Activity
Which lines below include the string "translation"? Please show each one.

Raw data
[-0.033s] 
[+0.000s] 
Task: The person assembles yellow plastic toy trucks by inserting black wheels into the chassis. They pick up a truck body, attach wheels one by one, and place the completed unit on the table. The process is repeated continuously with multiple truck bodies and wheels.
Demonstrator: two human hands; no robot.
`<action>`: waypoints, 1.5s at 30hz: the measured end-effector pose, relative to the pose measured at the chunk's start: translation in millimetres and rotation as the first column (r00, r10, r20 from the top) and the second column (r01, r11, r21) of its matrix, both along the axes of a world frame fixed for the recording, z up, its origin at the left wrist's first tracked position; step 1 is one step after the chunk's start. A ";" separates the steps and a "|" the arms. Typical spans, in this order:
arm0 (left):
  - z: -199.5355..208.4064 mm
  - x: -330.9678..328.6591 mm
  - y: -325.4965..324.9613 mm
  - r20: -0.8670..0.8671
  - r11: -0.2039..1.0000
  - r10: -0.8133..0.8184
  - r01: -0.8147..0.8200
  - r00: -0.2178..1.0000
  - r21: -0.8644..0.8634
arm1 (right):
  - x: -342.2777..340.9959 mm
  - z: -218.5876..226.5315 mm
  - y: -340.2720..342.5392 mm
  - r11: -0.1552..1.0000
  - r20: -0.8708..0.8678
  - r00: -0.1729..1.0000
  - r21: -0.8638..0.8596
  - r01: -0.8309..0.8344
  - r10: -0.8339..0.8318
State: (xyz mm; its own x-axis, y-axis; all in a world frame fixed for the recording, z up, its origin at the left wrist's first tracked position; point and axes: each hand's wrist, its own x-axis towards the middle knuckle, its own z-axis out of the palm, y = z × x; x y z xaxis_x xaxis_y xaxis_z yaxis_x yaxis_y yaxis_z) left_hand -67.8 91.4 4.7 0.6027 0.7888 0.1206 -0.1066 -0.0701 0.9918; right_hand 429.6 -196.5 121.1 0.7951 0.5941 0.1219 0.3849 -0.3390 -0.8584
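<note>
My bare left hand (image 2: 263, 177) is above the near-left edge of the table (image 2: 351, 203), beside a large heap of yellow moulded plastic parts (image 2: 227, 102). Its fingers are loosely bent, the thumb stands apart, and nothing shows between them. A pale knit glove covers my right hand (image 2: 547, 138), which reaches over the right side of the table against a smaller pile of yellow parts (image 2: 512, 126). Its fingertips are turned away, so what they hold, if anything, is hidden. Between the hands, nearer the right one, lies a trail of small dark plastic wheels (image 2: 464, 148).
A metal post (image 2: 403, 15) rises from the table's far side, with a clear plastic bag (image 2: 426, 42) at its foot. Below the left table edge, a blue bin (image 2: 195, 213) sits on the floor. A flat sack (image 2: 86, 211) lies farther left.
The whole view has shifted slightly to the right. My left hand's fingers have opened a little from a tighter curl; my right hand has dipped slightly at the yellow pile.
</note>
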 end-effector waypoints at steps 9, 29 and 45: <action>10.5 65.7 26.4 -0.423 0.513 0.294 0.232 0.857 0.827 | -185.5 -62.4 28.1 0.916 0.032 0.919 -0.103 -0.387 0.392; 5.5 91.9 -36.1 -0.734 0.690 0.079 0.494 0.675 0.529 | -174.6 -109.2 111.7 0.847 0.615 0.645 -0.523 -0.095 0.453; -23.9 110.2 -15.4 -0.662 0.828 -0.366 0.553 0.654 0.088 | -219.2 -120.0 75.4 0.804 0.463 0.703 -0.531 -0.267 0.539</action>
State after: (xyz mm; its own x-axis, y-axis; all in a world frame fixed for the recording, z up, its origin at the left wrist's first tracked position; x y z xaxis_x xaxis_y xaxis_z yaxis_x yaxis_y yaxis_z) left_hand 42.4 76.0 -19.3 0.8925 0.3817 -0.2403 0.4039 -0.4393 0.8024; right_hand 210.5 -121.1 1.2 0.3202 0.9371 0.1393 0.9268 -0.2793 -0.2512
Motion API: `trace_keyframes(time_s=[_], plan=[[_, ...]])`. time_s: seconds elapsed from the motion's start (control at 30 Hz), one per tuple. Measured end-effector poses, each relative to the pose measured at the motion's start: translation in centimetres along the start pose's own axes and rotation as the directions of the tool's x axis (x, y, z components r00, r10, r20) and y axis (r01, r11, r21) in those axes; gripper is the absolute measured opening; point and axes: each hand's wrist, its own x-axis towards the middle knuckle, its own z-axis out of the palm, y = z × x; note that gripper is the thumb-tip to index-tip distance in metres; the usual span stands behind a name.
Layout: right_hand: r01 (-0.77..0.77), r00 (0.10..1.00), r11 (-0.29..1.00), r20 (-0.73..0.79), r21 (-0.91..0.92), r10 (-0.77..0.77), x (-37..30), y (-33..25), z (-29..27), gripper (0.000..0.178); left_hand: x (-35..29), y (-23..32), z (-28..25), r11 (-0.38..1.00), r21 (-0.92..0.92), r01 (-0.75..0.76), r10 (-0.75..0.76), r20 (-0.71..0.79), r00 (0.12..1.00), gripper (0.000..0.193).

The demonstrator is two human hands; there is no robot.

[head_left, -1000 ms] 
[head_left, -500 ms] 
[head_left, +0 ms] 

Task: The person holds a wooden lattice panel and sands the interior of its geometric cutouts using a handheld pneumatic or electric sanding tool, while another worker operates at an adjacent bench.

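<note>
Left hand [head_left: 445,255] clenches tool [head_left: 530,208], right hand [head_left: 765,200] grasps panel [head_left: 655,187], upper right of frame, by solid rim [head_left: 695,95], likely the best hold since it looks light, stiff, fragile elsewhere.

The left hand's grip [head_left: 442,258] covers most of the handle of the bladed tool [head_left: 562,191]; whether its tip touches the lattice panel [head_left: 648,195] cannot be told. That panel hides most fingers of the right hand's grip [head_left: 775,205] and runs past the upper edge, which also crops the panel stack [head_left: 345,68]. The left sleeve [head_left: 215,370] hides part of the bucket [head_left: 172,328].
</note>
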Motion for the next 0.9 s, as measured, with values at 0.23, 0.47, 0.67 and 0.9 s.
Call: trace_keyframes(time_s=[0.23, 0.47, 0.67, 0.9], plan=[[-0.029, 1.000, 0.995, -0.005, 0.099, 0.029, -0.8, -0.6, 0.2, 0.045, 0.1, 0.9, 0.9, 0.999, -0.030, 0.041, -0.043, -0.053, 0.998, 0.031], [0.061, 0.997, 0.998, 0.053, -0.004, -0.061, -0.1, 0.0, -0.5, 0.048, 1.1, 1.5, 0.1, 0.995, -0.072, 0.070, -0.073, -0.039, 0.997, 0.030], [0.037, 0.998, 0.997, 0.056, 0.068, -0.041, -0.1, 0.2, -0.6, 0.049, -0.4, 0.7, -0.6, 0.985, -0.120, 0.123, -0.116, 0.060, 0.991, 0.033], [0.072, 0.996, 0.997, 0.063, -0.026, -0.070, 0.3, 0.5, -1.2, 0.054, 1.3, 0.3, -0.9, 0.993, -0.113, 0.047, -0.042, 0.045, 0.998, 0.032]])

Output for this task
`<action>`: waypoints, 1.5s at 30hz: the measured end-effector pose, relative to the pose measured at the chunk's start: translation in millimetres and rotation as the first column (r00, r10, r20 from the top) and the second column (r01, r11, r21) of its matrix, both along the axes of a world frame fixed for the recording, z up, its origin at the left wrist's first tracked position; step 1 is one step after the chunk's start. A ";" separates the steps and a "|" the arms. Typical spans, in this order:
Motion API: `trace_keyframes(time_s=[_], plan=[[_, ...]])`. time_s: seconds elapsed from the motion's start (control at 30 Hz), one per tuple. Measured end-effector poses, each relative to the pose measured at the motion's start: translation in centimetres along the start pose's own axes and rotation as the directions of the tool's x axis (x, y, z components r00, r10, r20) and y axis (r01, r11, r21) in those axes; gripper is the absolute measured opening; point and axes: each hand's wrist, its own x-axis towards the middle knuckle, its own z-axis out of the palm, y = z × x; note that gripper is the thumb-tip to index-tip distance in metres; the usual span stands behind a name.

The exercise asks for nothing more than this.